Reid: Citizens expect health reform

WASHINGTON -- As the nation's political leaders convened a health care summit across from the White House Thursday morning, Sen. Harry Reid said a majority of Americans are demanding reforms and will be "disappointed or angry" if Congress fails to act this year.

In opening comments to the daylong event, the Nevada Democrat challenged Republicans to work constructively with Democrats, rather than complain about the sweeping versions of health reform that passed the House and Senate last year.

"If you have a better plan for making health insurance more affordable, let's hear it," said Reid, the Senate majority leader. "If you have a better plan for making health insurance companies more accountable, let's work on it. If you have a better plan for doing this while reducing the deficit, as our bill did ...... we are ready to listen."

Reid told President Barack Obama and the roughly 40 lawmakers and administration officials gathered at Blair House about Jesus Gutierrez, a Reno restaurant owner and new father who is paying off $90,000 in medical bills after his daughter was born with a cleft palate.

Four months after corrective operations, Gutierrez was told his insurer would not pay for what it determined to be a "pre-existing condition."

"He had health insurance," Reid said. "He paid his premiums. This should not happen to anyone in America."

"The story that I told about Jesus is not just the story of some young businessman in Reno, Nevada, running a restaurant and getting jerked around by an insurance company. It happens all over," Reid said.

He cited a Harvard University study that concluded 62 percent of all personal bankruptcies in 2007 were caused by medical problems, even as 78 percent of the filers had health insurance.
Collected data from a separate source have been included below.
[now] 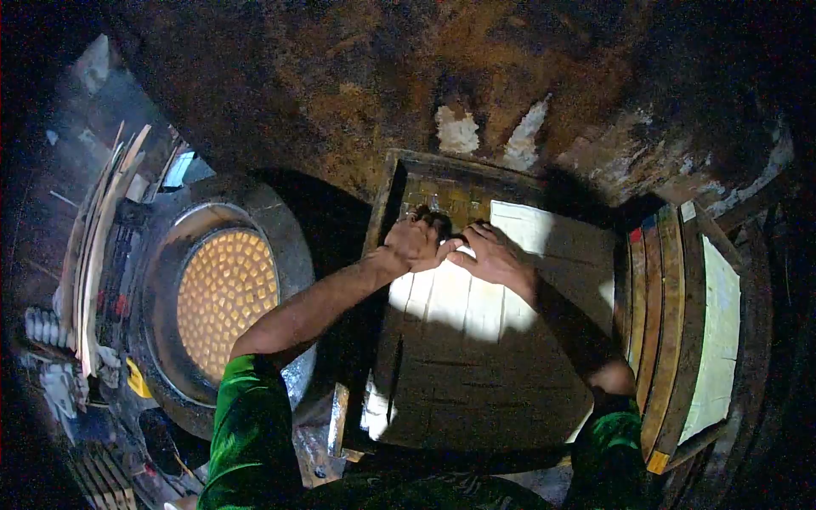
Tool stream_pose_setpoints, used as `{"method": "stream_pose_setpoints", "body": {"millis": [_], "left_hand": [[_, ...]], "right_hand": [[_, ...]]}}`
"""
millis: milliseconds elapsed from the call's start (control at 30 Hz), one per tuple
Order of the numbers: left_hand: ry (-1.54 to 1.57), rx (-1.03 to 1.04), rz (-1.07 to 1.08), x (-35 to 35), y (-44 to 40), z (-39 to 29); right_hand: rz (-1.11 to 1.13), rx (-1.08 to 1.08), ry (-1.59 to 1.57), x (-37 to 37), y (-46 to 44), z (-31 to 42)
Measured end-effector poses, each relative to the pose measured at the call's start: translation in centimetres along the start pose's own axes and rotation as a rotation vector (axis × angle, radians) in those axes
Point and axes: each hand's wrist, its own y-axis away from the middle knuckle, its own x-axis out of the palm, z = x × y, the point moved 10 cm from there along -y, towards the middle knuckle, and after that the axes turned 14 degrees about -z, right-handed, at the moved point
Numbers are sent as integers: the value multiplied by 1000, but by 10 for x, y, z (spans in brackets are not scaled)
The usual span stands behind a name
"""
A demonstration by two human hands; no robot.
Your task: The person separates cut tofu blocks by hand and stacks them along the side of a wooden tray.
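Head view: left hand at upper centre, fingers bent well in, thumb pointing towards the other hand. Right hand just beside it, half-curled, palm down, fingers bent over at the front. The two nearly meet, thumb side to thumb side. Fingertips are dark and partly hidden, so can't tell if either has a piece pinched or is only pressing.

Both are at the upper edge of the pale slab, which fills most of the wooden tray in the centre of the frame. Lines run along and across the slab; they look like cuts. Brown, grid-marked patch shows beyond the hands, upper left of the tray.

Handling, my read: work along the lines, not across them. Keep both thumbs close to the same line and load them evenly, else an edge could crumble or tear off crooked. Slab looks soft, so light fingers. Hard shadow over the lower half; judge lines there by touch.

Further out: left of frame, round pan with many small golden pieces inside, near the left forearm; keep that elbow high off the rim. Right of frame, stacked wooden frames, outermost with a pale sheet. Far left, thin planks leaning together.
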Motion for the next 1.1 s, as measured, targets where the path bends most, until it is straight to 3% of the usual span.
{"method": "stream_pose_setpoints", "body": {"millis": [100,233,333,433,500,633,700,767,833,967,1033,1100], "left_hand": [[25,81,-169,7,-3,1],[54,91,-148,12,0,4],[100,-27,-5,20,-2,13],[169,87,-74,21,-3,5],[119,62,-125,14,3,7],[281,179,-73,23,-1,2],[239,231,-188,12,4,-3],[194,205,-228,2,5,-4],[244,154,30,5,8,-8],[173,185,-41,8,10,-10],[55,259,-95,5,15,-14],[88,331,-185,0,25,-21]], "right_hand": [[21,50,-131,6,2,-5],[10,96,-160,7,5,-8],[209,188,-135,11,7,-10],[207,132,-66,32,9,-27],[-58,76,-262,13,5,-18],[80,194,-481,25,5,-16],[113,217,-550,27,7,-12],[126,231,-505,25,7,-10],[149,256,-417,23,8,-10],[230,292,-518,39,17,-14],[76,147,-515,30,16,-7],[28,20,-32,3,18,14]]}}
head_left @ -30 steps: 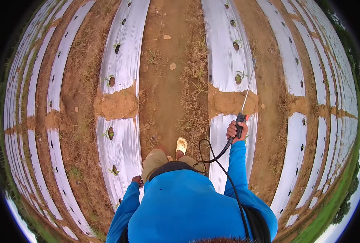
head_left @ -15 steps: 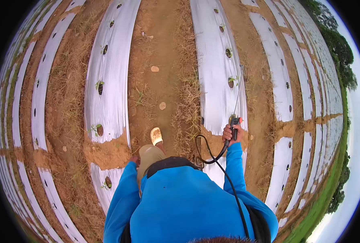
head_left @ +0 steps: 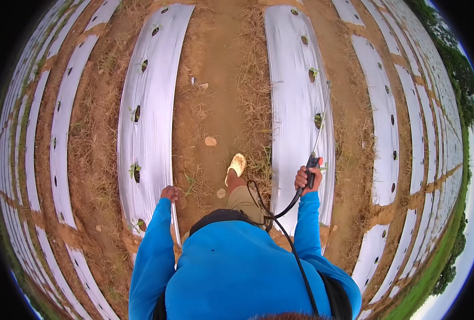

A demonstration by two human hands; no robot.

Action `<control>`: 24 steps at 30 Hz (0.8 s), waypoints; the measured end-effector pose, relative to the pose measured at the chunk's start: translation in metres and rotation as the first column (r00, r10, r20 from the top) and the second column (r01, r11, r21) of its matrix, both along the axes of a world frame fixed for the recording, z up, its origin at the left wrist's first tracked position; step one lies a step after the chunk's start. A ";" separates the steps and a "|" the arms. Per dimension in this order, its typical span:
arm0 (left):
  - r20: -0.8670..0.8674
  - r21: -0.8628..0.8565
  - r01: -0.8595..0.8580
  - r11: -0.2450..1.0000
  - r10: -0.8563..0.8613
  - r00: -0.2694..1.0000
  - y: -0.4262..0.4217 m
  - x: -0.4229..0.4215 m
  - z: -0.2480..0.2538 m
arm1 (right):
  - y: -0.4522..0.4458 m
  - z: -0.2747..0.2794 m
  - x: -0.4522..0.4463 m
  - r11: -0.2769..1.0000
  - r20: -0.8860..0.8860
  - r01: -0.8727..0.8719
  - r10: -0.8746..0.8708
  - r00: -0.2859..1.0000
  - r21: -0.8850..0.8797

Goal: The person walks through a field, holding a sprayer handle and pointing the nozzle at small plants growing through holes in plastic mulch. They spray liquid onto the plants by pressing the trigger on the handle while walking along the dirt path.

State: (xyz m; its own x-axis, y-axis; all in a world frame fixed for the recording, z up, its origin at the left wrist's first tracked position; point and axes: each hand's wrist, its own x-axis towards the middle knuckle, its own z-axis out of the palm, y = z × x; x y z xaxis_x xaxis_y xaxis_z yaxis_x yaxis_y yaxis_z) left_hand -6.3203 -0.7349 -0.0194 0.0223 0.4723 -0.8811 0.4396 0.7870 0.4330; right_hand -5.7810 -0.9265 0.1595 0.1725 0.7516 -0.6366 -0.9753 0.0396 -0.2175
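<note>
My right hand is wrapped round the black grip of a spray wand. Its thin metal lance points forward over the right-hand plastic strip, beside a seedling hole. An orange-red part shows at the top of the grip. From its lower end a black hose loops to my waist, and a black line runs back over my blue shirt. My left hand hangs by the inner edge of the left-hand plastic strip, fingers curled in, with nothing visible in it.
Silvery plastic mulch strips with seedlings in round holes run forward on both sides. Between them lies a dirt path with dry grass and stones. My foot in a pale clog is on the path. Trees stand far right.
I have moved forward along the path; the ground slides back towards me. My left hand has swung forward from beside my leg. The spray wand stays in my right hand, over a farther-on stretch.
</note>
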 end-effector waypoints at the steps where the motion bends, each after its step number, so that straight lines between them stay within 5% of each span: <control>1: -0.089 -0.069 0.044 0.997 -0.050 0.995 0.011 0.006 -0.018 | 0.035 -0.005 0.025 1.000 0.056 -0.017 0.016 0.998 0.006; 4: -0.129 -0.215 0.042 0.976 -0.071 0.989 0.025 0.051 0.028 | 0.124 0.010 0.073 1.000 0.010 -0.011 0.011 1.000 0.000; 6: -0.173 -0.302 0.044 0.952 -0.100 0.980 0.033 0.052 0.014 | 0.168 0.017 0.103 0.999 0.047 -0.049 0.049 0.998 0.000; 7: -0.170 0.020 0.321 0.947 -0.313 0.934 0.039 0.044 -0.018 | 0.186 0.026 0.115 0.999 0.046 -0.046 0.047 0.998 -0.003; 8: -0.228 0.336 0.545 0.769 -0.494 0.839 0.057 0.049 -0.039 | 0.208 0.037 0.128 0.997 0.042 -0.060 0.062 0.997 -0.049; 9: -0.222 0.340 0.541 0.769 -0.494 0.841 0.081 0.062 -0.045 | 0.229 0.045 0.142 0.993 0.038 -0.073 0.077 0.996 -0.095; 11: -0.538 0.734 0.675 0.073 -0.545 0.644 0.128 0.088 -0.058 | 0.270 0.048 0.174 0.992 0.035 -0.099 0.102 0.994 -0.079; 12: -0.119 0.281 0.534 0.797 -0.523 0.844 0.163 0.123 -0.019 | 0.292 0.047 0.191 0.990 0.079 -0.110 0.117 0.990 -0.090; 13: -0.114 0.278 0.524 0.805 -0.514 0.850 0.199 0.159 0.010 | 0.314 0.043 0.206 0.987 0.120 -0.125 0.137 0.983 -0.103; 14: -0.026 0.048 0.259 0.965 -0.258 0.966 0.233 0.195 0.038 | 0.339 0.037 0.220 0.988 0.107 -0.119 0.129 0.986 -0.096; 15: -0.005 -0.201 -0.034 0.979 0.034 0.999 0.262 0.220 0.044 | 0.363 0.031 0.232 0.986 0.112 -0.130 0.142 0.984 -0.105; 19: 0.063 -0.074 -0.137 0.988 0.142 0.988 0.361 0.280 -0.007 | 0.472 0.020 0.277 0.983 0.061 -0.121 0.130 0.990 -0.138; 21: 0.112 -0.320 -0.197 0.926 0.244 0.963 0.411 0.304 -0.063 | 0.523 0.023 0.296 0.985 0.021 -0.121 0.124 0.992 -0.121; 22: 0.048 -0.277 -0.059 0.959 0.075 0.996 0.434 0.326 -0.051 | 0.544 0.026 0.303 0.984 0.034 -0.127 0.133 0.991 -0.128; 24: 0.198 0.044 0.260 0.965 -0.263 0.944 0.474 0.338 -0.139 | 0.586 0.045 0.323 0.980 0.032 -0.147 0.153 0.988 -0.134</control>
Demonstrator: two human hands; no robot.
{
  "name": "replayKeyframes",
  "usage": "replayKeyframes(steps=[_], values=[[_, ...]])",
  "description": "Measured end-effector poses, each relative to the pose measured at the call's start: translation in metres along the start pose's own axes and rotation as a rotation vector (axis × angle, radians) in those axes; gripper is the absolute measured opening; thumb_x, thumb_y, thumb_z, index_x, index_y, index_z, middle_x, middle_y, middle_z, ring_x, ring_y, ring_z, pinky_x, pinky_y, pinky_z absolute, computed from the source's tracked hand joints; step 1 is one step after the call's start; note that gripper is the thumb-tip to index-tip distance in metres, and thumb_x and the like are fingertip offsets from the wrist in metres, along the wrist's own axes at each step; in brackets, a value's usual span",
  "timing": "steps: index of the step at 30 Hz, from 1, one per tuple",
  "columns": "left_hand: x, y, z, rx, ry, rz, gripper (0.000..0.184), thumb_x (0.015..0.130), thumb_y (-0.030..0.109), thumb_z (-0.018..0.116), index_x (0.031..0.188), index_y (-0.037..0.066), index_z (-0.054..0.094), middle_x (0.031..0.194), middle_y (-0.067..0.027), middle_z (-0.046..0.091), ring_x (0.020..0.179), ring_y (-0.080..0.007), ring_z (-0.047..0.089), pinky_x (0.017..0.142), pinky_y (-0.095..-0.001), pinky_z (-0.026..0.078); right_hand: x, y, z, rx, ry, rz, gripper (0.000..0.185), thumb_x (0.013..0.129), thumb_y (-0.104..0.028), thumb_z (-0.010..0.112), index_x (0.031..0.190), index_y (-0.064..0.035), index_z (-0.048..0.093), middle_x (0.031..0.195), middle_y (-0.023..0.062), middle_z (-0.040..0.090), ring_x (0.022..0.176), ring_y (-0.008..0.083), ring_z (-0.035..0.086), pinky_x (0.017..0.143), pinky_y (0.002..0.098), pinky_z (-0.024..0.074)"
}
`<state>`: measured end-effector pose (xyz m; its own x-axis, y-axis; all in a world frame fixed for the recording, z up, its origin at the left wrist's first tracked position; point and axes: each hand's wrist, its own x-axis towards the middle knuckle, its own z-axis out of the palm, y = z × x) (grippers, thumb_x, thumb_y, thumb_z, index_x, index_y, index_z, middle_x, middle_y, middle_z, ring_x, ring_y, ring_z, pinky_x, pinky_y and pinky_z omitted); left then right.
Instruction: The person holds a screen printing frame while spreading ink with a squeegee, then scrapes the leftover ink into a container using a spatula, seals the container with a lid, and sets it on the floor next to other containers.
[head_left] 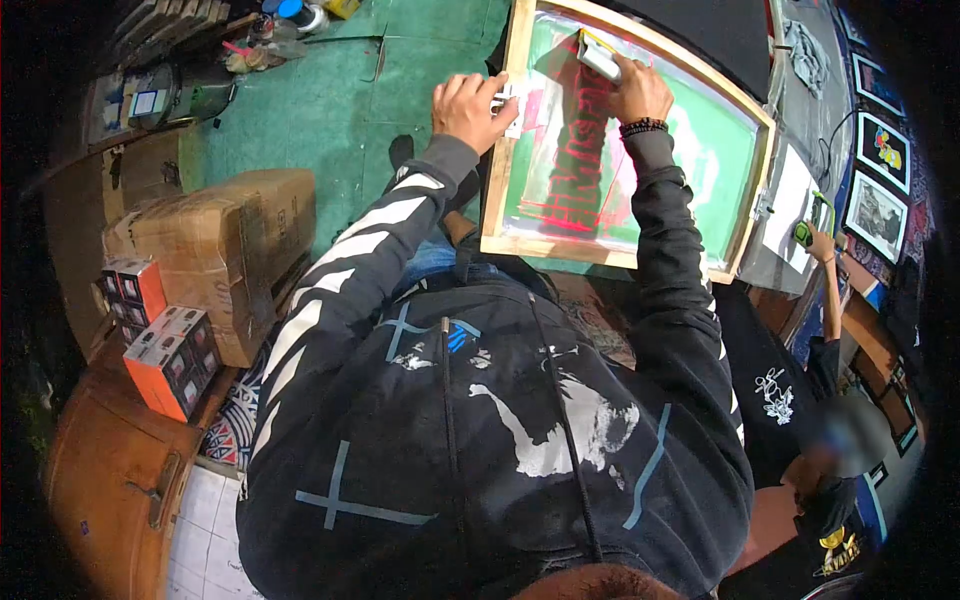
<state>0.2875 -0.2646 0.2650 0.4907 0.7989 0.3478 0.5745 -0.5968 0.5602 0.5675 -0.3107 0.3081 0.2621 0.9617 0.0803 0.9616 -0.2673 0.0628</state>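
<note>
A wooden-framed printing screen (528, 244) lies in front of me, its mesh green with red ink and red lettering down the left part. My right hand (642, 92) is closed on a squeegee (600, 57) with a pale handle and a yellowish edge, near the far end of the inked strip. My left hand (468, 108) is at the frame's left side, fingers bent around a small white-and-metal clamp-like piece (508, 108); its exact shape is partly covered by the fingers.
Cardboard boxes (220, 250) and small orange-and-black boxes (172, 362) stand at left. Bottles and bags (290, 15) lie at the far left. At right, another person's hand (822, 246) holds a green tool (803, 233) over white paper (790, 205), beside framed pictures (878, 215).
</note>
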Motion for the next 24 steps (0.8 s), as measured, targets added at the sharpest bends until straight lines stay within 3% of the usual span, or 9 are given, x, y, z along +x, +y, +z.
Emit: replayKeyframes(steps=[5, 24], values=[[-0.005, -0.006, 0.012, -0.008, 0.076, 0.016, 0.036, 0.08, 0.038, 0.072, 0.109, 0.017, 0.074, 0.087, -0.0034, 0.063, 0.093, -0.0249, 0.06, 0.079, -0.0427, 0.042, -0.018, -0.007, 0.006, 0.04, 0.138, -0.05, 0.042, 0.07, -0.012, 0.072, 0.112, -0.0157, 0.07, 0.102, 0.0082, 0.072, 0.093, 0.0319, 0.067, 0.08, 0.0436, 0.0558], [-0.013, -0.011, 0.024, 0.065, 0.176, 0.03, 0.036, 0.08, 0.046, 0.071, 0.107, 0.023, 0.076, 0.082, -0.0005, 0.061, 0.087, -0.0235, 0.059, 0.075, -0.0435, 0.041, -0.099, -0.033, -0.007, 0.12, 0.07, -0.036, 0.048, 0.065, -0.01, 0.076, 0.112, -0.0184, 0.071, 0.105, 0.0044, 0.072, 0.095, 0.0281, 0.067, 0.083, 0.041, 0.0541]])
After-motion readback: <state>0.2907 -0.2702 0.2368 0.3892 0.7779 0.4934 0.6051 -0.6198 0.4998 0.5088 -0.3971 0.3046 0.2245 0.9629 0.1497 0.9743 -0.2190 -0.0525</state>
"America is the only country in the world where if you get sick or hurt you are gong to have to file bankruptcy," he said.

Reid also said if Democrats used the "reconciliation" process to bypass Republican opposition and approve health reform by a simple majority vote, it would be far from the first time it has been employed.

"Since 1981, reconciliation has been used 21 times, and most of it has been used by Republicans for major things," he said, including parts of the 1994 GOP Contract With America, Medicare reform and "tax cuts for rich people."